Feasibility Analysis of Crack Initiation Identification of Sintered Silver for a Fast Lifetime Prediction

Abstract

Traditional packaging materials such as solder paste were studied for decades, which is possible to detect initial cracks for a reliability lifetime estimation. While novel die-attach materials such as sintered silver are developing towards higher working temperature and higher current density, it is not clear whether initial cracks are also helpful for reliability assessment. Therefore, in this work, a series of FEM simulations were established for a response surface model with power electronics chip sizes to predict sintered silver joint reliability.

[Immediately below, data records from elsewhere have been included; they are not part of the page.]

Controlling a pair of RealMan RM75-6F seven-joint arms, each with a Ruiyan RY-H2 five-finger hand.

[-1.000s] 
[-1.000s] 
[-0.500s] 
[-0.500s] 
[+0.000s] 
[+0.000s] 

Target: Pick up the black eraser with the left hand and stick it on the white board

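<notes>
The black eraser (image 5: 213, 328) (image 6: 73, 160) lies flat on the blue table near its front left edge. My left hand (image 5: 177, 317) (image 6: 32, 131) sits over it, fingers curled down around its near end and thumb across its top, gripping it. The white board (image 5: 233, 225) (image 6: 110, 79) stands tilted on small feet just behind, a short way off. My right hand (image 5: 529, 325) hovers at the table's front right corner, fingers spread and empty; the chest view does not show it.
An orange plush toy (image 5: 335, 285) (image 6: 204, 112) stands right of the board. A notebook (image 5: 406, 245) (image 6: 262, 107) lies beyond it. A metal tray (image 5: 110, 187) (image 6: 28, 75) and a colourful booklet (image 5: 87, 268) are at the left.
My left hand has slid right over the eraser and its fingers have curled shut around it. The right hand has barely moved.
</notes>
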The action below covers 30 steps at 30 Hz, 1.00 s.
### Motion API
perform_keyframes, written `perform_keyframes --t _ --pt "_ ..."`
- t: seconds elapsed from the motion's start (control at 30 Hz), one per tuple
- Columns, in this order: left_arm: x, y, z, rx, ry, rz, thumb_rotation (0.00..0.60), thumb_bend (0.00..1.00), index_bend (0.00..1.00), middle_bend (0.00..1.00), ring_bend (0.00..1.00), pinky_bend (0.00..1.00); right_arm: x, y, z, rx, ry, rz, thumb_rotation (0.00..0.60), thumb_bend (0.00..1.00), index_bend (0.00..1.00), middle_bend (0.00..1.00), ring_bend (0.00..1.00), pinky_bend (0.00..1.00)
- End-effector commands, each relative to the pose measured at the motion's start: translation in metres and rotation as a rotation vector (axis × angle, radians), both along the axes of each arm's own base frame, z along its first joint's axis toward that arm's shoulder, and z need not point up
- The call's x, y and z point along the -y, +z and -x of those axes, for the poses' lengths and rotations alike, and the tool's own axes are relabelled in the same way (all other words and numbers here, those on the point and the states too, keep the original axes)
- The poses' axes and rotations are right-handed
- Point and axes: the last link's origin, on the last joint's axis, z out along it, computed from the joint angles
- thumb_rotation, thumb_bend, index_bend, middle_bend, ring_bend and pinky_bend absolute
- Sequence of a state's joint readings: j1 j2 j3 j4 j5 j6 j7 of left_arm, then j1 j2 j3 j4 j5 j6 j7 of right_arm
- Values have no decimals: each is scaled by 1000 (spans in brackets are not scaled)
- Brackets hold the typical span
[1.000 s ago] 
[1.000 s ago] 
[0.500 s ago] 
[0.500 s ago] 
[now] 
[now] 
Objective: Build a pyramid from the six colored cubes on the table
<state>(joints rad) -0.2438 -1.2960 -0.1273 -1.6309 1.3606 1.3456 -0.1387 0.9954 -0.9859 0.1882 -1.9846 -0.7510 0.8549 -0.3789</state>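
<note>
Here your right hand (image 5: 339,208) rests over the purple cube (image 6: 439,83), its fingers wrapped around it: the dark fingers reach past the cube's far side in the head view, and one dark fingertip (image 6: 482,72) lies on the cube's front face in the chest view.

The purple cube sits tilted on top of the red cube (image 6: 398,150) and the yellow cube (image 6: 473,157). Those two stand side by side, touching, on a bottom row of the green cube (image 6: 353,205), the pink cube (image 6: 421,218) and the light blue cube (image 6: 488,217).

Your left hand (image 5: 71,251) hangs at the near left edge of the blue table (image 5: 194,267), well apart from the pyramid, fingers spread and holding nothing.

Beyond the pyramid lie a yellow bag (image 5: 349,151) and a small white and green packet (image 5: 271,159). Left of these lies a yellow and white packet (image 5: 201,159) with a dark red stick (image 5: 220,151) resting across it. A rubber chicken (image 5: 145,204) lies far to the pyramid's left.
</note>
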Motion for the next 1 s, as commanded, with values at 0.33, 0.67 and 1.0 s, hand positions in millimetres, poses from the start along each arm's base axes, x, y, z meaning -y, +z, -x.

Impact factors for resistance were analyzed and compared such as die size and the thickness of the joint. Sintered silver layer sandwiched by copper substrate and terminals with constant current supply was generated and simulated for resistance fluctuation. Through the high-precision DC resistance measurement setup based on the four-probe method, the resistance over ${50 \mathrm{n}\Omega}$ is possible to detect, thus lead to crack growth. In order to study the geometry sensitivity of cracks, preset arc-shape cracks were modeled to simulate crack generation. The coupling of resistance and crack were analyzed through von Mise strain distribution. With a proper geometric configuration of the die-attach layer, it is possible to minimize the testing time for new joint materials through a high precision electrical resistance measurement and simulation-assisted models.